Content starts
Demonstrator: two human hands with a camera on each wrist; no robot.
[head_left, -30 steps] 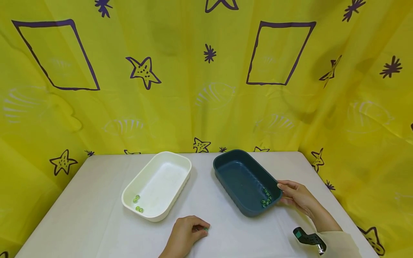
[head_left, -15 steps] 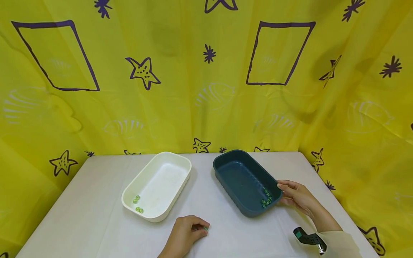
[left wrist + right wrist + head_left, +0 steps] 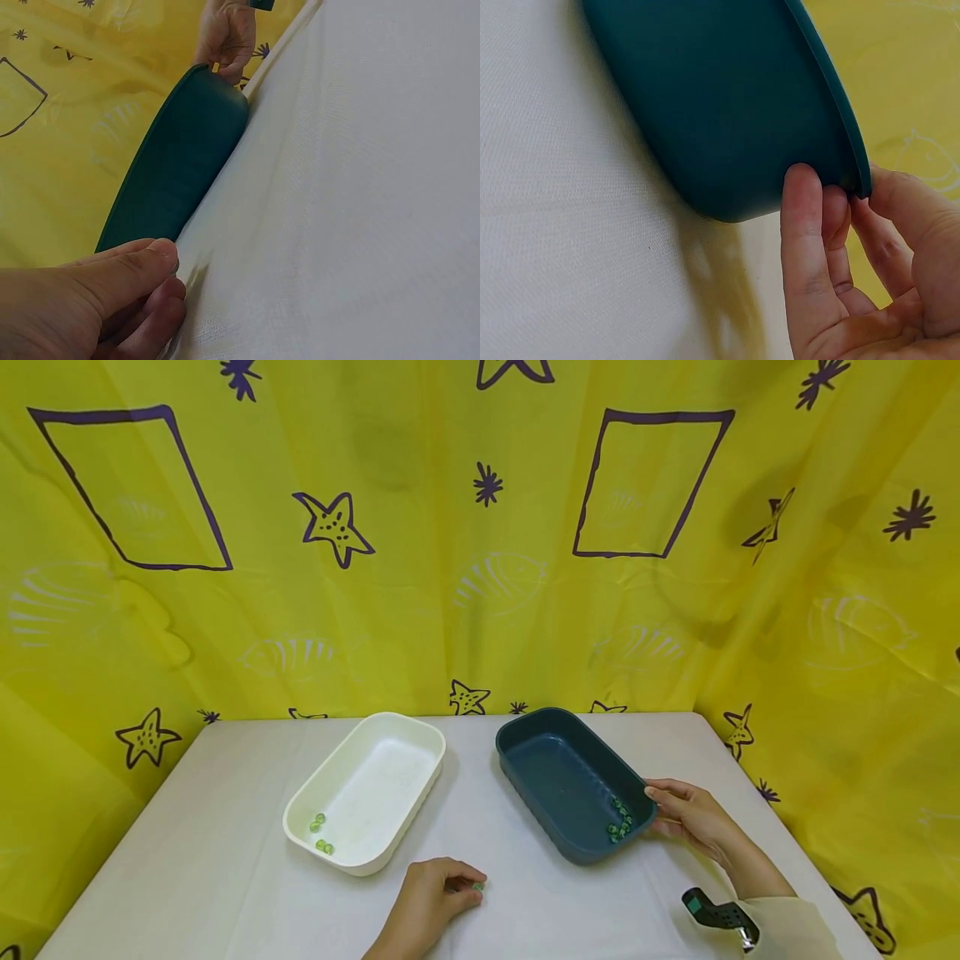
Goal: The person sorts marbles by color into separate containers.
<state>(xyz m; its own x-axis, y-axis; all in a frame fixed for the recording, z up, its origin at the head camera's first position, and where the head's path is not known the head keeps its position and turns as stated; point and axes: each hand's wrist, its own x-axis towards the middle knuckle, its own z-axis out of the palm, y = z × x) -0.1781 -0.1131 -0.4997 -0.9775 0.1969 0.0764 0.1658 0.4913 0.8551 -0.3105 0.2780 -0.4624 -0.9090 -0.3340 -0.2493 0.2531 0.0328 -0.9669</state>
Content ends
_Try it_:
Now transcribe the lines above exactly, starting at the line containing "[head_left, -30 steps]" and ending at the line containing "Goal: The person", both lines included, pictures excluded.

_Solution to the exercise_:
[head_left, -30 steps] 
[head_left, -15 steps] 
[left wrist + right wrist + head_left, +0 steps] 
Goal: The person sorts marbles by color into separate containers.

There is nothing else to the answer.